Luckily for the UK, when its reign over the world waned, the United States of America (which also speaks English), took over as the most influential country in the world and the unofficial controller of world affairs. That has made English to reign for long in the world.
China is rising and planting its language (Mandarin) around the world little by little, while the power of the USA is being challenged. Some Nigerian universities already have the Chinese institute where the Chinese language is taught. China Town is all over Nigeria. Chinese restaurants are all over Nigerian cities.
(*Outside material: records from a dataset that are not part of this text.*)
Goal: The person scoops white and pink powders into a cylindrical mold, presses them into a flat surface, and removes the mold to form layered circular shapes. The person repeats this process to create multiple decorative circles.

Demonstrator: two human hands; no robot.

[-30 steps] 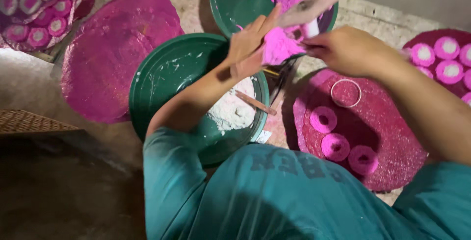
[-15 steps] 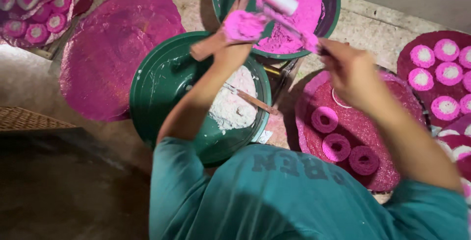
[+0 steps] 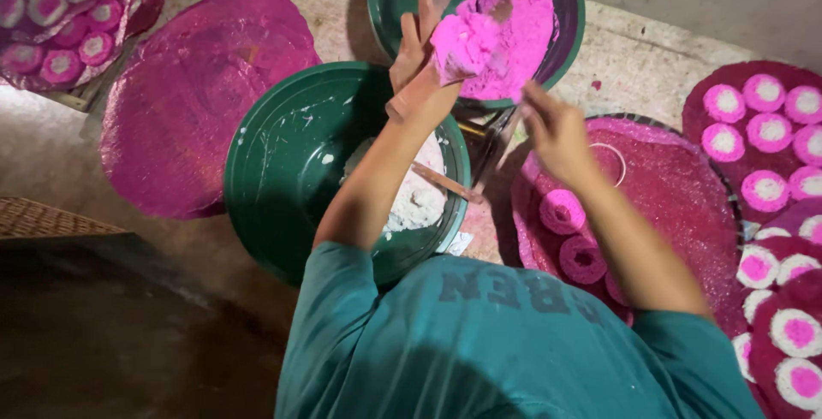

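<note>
Left hand [image 3: 419, 59] fingers apart, cupping pink powder [image 3: 505, 38] over green basin [image 3: 561, 8] | right hand [image 3: 552, 132] blurred, grip can't tell | I'd press evenly, keep spills inside.

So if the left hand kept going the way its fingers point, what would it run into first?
Probably the pink powder heaped in the far green bowl; the left hand already reaches over that bowl's rim with fingers pointing up-frame, though its height above it is unclear.

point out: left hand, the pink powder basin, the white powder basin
left hand [image 3: 417, 51], head view, on the back of the hand.
pink powder basin [image 3: 387, 0], head view, on its bare green inner wall, left side.
white powder basin [image 3: 291, 162], head view, on its bare green floor, left of the powder.
</note>
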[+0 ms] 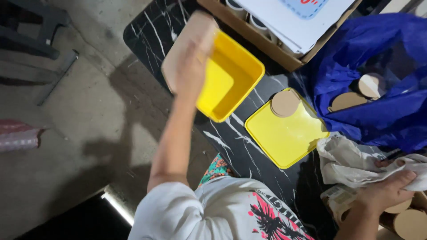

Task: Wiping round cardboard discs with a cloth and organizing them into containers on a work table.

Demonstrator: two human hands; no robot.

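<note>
My left hand [192,70] is raised at the near rim of a yellow square tub [229,78], which sits tilted on a beige tray-like lid [184,42] on the black marbled table [151,31]; the hand is blurred, and its grip on the rim is unclear. To the right a yellow square lid [289,133] lies flat with a round tan disc [285,103] on its far corner. My right hand [386,191] at the lower right presses on a crumpled white cloth [351,162].
A blue plastic bag [378,75] holds more tan discs at the right. An open cardboard box [271,44] with white sheets stands at the back. Round tan containers [409,222] sit at the lower right. Grey floor lies to the left.
</note>
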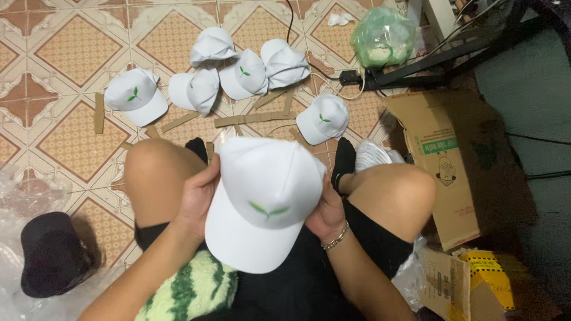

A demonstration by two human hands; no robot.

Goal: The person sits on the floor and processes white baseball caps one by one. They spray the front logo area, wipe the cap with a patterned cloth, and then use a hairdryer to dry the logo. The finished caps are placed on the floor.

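White cap (264,202) between my knees, my left hand (199,196) clasping it at nine o'clock, my right hand (327,211) gripping at three o'clock

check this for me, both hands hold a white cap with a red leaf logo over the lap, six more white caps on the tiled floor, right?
Not quite: the head view shows the leaf logo is green, not red. Otherwise right: the left hand and right hand hold the white cap, and six more white caps lie on the tiled floor.
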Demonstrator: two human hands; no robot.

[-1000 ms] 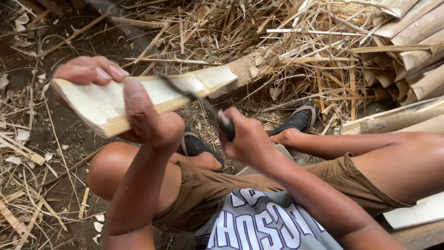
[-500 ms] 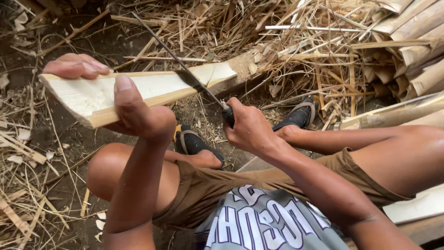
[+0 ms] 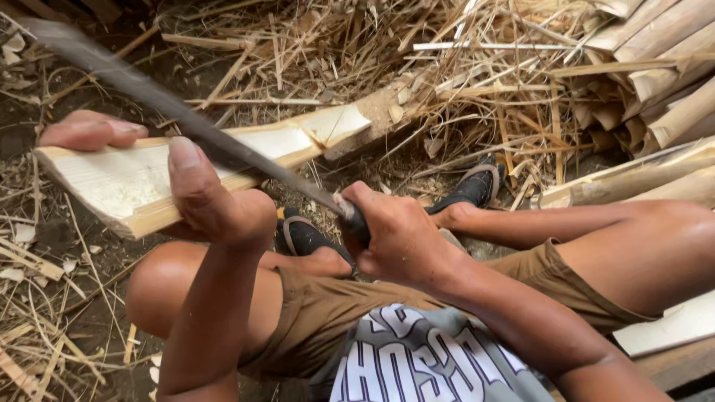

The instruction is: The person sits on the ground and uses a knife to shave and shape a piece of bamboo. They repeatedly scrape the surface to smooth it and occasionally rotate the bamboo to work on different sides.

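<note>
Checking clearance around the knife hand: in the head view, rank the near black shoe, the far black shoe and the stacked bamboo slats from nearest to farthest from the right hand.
From the right hand:
1. Near black shoe, just left.
2. Far black shoe, up right.
3. Stacked bamboo slats, top right corner.

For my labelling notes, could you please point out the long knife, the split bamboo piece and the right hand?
long knife [image 3: 223,145], head view, middle of the dark blade.
split bamboo piece [image 3: 119,186], head view, pale inner face.
right hand [image 3: 398,238], head view, back of the hand.
</note>
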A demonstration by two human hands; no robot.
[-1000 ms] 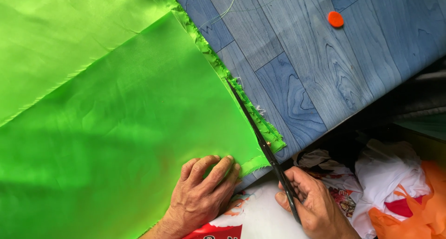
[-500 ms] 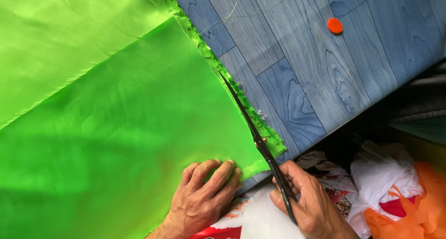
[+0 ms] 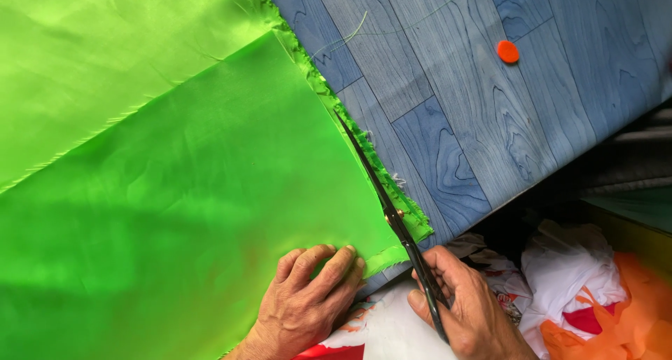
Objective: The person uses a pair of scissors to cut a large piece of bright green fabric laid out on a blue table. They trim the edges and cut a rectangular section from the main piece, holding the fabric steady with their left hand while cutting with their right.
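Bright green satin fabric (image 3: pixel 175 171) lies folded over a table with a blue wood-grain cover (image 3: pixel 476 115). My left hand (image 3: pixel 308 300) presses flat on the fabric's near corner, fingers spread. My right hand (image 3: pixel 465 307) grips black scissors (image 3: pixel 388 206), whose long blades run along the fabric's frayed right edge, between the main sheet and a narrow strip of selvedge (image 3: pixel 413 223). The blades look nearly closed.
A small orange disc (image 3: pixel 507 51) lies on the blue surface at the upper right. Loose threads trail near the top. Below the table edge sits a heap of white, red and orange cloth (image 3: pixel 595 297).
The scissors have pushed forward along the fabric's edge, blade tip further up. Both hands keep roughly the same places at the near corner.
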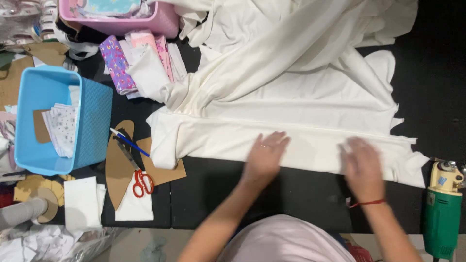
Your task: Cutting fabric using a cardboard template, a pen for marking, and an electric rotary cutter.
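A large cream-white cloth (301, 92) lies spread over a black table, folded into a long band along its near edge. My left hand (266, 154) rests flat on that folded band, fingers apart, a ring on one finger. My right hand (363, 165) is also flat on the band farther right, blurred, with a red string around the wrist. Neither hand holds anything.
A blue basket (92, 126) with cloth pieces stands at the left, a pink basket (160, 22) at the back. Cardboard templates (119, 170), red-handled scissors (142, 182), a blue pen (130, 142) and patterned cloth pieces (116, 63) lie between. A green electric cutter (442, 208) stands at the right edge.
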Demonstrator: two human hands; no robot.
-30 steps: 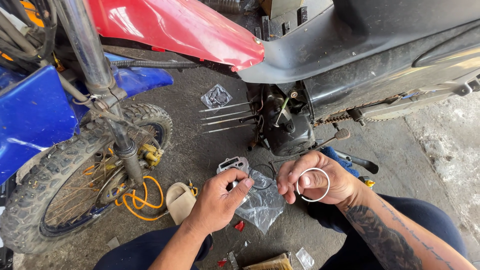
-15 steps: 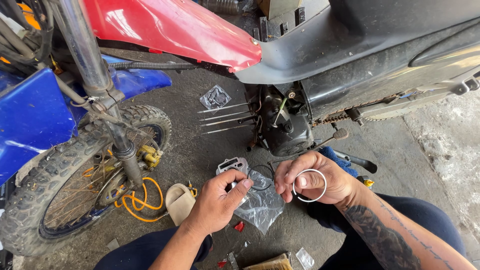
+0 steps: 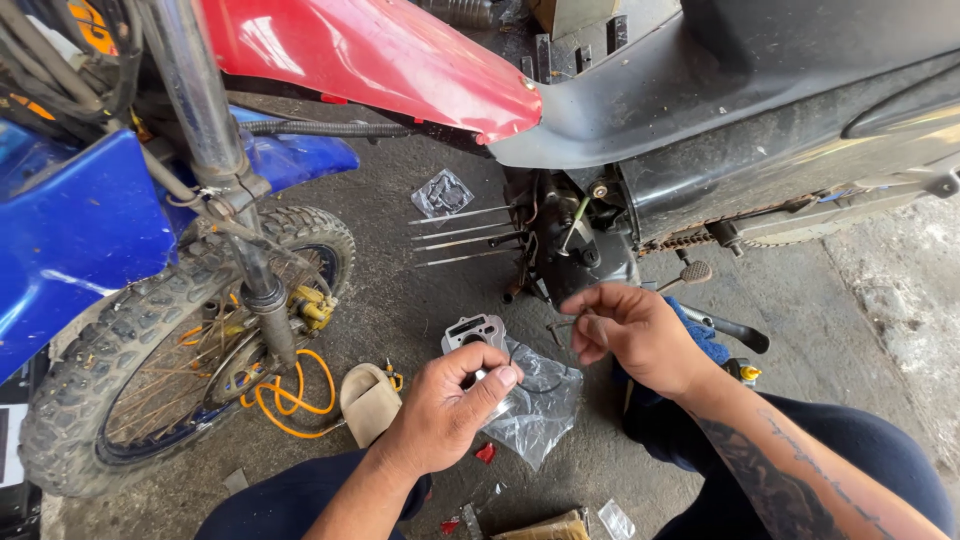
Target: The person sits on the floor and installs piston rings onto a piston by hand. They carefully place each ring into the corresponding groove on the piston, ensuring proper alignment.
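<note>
Left hand [image 3: 445,410] pinches clear plastic bag [image 3: 540,410]: light, limp, slippery; grip edge. Right hand [image 3: 630,335], 2 o'clock, fingers curled, contents unclear.

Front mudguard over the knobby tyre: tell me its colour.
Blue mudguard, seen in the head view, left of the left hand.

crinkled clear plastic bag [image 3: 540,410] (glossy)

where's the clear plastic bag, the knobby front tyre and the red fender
clear plastic bag [image 3: 540,415], head view, on its crinkled lower half, right of the left hand [image 3: 445,420]
knobby front tyre [image 3: 75,400], head view, on the tread at the lower left
red fender [image 3: 380,55], head view, on its glossy top surface
</note>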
Not long ago, one of our children asked why virtually everything around him has “Made in China” on it. I checked and saw that it was true. I told him that China had made manufacturing and importation cheap and easy for Nigeria. Nigeria has abandoned manufacturing and is almost wholly dependent on China. The only thing China is not in charge of yet about Nigeria is its language. But it may be a matter of time before that happens.
Language is a tool of conquest, a tool of domination. Today, countries may not dominate others anymore with weapons and colonization. They use the economy to do so. And from the economy, they move over to language.
Nigeria has a big disadvantage. It has three major languages (Hausa, Igbo and Yoruba) and hundreds of other languages. Because of the subtle power tussle that exists among these three big languages as well as other languages, no ethnic group would accept that one of these languages be adopted as the national language, so that the power of English over Nigeria be dropped or reduced. In addition, unlike other countries where the citizens learn two or more of the internal languages and speak them fluently, to make discussions among people of different backgrounds possible, Nigerians have virtually stuck to their respective languages. The little exception may be the Igbo people who learn and speak other languages because they settle outside their ethnic terrain more than other ethnic groups do. Most Nigerians still look down on the languages of other ethnic groups and don’t care to learn such.
Therefore, English remains the only national language of Nigeria. Many Nigerians do not seem to realise this. Hausa, Igbo and Yoruba cannot be used at the Supreme Court to adjudicate a case. English is the only language that can be used by the president of Nigeria or the Senate President or Speaker or ministers to address Nigerians. If any other language is used to address Nigerians, Nigerians would protest angrily. Leaders can only use their local languages when addressing their people.
That is one big disadvantage Nigeria has. It has no other national language except English. If it becomes hard for Nigerians to communicate with one another in English, they use pidgin English, which is still a foreign language.
When Nigerians gather at any international event and want to discuss among themselves without others knowing what they are discussing, they cannot even do so in public. Pidgin English may be their only way of making it hard for others to understand them, but if fellow West Africans are there, they will understand what Nigerians are saying among themselves. Other non-West Africans may even get an idea of whatever Nigerians are discussing through some key English words used.
Even though Nigerians can learn their local languages and use them among their people, such languages cannot be given a national backing and pushed internationally by Nigeria because of the power tussle among the ethnic groups. If Nigeria were to rule the world today, it would not spread any other language globally but English. This is a big challenge that Nigeria has no answer to.